Only lines that contain the word "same" are to be returned from the data below.

Records from a collection:
>>>>>

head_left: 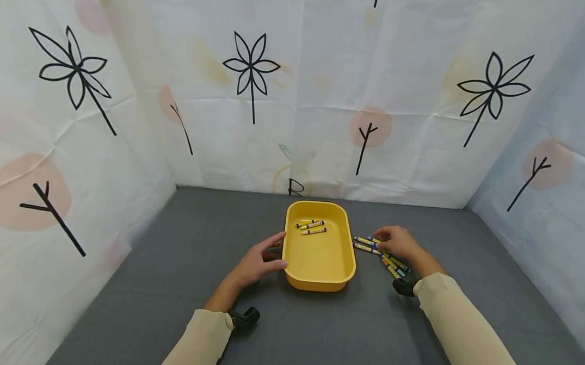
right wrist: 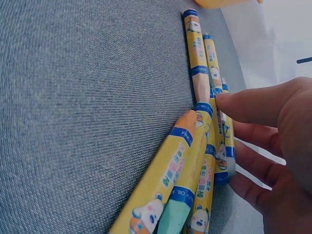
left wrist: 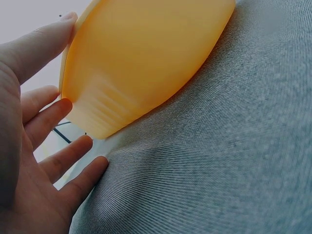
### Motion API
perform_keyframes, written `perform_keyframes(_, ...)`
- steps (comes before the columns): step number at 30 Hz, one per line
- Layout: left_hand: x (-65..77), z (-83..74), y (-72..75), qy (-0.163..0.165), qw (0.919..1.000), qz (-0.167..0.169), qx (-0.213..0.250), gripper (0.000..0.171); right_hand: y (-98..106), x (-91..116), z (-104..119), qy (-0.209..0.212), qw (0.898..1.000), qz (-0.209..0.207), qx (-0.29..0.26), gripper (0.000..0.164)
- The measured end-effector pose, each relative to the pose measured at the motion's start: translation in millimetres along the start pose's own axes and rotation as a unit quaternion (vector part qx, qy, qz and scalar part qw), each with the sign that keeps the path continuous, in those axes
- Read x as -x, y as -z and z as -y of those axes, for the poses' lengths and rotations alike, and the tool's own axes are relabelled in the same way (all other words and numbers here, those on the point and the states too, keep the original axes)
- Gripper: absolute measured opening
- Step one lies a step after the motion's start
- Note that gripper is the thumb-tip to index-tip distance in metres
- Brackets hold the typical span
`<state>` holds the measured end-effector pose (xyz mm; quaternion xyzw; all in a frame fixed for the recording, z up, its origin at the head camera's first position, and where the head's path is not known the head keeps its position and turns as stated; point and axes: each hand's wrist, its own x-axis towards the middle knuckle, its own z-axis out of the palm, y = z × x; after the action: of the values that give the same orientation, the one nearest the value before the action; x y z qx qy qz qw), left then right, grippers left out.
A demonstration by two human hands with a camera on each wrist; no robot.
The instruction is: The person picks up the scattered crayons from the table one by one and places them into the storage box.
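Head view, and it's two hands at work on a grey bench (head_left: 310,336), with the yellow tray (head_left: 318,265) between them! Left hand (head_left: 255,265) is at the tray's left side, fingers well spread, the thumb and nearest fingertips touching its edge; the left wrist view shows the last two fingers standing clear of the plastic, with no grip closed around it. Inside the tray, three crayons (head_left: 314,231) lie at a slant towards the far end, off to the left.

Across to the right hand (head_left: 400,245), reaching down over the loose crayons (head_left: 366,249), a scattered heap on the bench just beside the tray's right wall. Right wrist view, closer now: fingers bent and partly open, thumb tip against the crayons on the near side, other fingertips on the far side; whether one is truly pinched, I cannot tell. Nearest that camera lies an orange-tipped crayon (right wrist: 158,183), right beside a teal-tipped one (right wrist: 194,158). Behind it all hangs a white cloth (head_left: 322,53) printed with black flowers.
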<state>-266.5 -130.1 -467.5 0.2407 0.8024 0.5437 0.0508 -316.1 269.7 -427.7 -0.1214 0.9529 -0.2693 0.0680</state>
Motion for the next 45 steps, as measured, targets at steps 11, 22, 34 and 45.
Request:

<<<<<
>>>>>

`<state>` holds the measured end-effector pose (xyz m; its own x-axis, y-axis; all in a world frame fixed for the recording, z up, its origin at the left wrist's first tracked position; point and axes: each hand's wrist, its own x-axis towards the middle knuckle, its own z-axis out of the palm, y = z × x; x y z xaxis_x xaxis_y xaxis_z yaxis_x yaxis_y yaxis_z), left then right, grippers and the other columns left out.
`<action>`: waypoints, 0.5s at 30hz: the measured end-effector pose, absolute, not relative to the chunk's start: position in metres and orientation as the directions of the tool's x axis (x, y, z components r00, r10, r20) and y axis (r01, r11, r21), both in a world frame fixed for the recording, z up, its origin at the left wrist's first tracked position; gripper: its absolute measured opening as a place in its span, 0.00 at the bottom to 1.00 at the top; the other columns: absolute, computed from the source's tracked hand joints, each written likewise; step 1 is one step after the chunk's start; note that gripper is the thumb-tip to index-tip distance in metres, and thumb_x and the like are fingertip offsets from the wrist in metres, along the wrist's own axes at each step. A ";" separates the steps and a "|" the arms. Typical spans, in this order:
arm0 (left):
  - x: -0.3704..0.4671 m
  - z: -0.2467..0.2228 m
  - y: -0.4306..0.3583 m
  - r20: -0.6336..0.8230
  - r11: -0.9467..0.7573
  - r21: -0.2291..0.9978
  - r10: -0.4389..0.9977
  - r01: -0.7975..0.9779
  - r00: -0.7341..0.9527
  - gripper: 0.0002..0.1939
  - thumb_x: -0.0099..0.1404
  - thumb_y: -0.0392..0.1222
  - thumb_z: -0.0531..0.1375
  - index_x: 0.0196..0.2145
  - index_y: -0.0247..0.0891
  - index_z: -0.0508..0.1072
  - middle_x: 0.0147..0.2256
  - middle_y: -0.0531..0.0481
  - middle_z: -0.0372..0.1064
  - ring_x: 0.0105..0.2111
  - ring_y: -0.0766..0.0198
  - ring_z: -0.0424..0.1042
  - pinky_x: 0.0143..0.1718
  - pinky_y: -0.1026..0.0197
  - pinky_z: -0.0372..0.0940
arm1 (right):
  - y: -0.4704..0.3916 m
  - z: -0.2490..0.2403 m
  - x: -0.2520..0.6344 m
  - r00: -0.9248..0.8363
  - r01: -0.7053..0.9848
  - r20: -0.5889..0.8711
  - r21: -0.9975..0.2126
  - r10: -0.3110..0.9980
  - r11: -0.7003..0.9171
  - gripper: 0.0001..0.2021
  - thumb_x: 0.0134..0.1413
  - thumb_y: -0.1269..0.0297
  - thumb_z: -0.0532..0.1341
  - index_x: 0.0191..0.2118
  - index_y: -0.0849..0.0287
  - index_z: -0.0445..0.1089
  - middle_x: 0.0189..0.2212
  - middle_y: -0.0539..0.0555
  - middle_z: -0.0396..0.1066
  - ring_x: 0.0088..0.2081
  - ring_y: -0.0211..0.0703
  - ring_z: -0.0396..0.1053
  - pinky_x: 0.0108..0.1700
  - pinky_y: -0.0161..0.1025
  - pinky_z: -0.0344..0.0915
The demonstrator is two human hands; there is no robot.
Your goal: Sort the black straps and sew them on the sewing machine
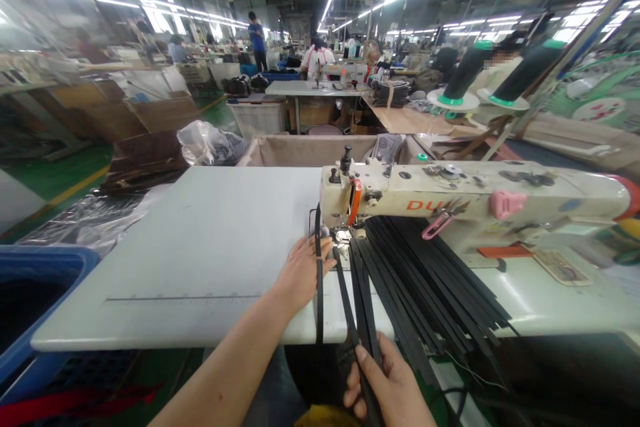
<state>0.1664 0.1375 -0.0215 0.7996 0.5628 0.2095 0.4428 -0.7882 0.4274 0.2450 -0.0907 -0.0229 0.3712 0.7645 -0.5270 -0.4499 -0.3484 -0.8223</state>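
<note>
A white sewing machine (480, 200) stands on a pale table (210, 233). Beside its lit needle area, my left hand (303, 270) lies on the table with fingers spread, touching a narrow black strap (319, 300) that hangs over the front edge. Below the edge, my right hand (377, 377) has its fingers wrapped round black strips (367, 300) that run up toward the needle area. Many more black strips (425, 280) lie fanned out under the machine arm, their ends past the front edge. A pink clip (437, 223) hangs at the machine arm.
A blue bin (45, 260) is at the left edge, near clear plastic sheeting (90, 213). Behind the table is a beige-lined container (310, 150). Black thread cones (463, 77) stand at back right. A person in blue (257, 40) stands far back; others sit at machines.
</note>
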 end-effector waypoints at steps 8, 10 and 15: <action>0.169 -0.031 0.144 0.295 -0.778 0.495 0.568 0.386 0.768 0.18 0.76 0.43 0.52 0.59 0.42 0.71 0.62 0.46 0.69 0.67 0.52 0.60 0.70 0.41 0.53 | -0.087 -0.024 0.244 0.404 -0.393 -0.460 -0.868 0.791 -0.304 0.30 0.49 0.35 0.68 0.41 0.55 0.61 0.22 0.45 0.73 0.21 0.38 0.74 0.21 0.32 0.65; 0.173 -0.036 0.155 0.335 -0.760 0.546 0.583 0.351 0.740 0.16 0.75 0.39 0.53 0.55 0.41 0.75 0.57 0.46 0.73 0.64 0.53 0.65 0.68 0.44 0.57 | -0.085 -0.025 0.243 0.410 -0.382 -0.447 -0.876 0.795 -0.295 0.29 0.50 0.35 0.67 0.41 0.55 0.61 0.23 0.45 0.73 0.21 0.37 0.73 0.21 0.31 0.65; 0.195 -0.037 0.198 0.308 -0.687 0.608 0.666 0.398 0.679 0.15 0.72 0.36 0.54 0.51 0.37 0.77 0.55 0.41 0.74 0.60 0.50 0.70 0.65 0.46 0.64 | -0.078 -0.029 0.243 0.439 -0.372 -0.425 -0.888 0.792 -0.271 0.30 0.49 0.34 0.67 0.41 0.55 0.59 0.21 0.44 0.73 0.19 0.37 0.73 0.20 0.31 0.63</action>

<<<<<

__Your response__.
- Read x as -x, y as -z and z as -y of those axes, for the poses' lengths and rotations alike, and the tool's own axes are relabelled in the same way (all other words and numbers here, those on the point and the states too, keep the original axes)
`<state>` holds the measured end-effector pose (xyz mm; quaternion xyzw; all in a frame fixed for the recording, z up, its origin at the head camera's first position, and where the head's path is not known the head keeps its position and turns as stated; point and axes: each hand's wrist, its own x-axis towards the middle knuckle, its own z-axis out of the palm, y = z × x; after the action: of the values that give the same orientation, the one nearest the value before the action; x y z qx qy qz qw), left then right, grippers left out.

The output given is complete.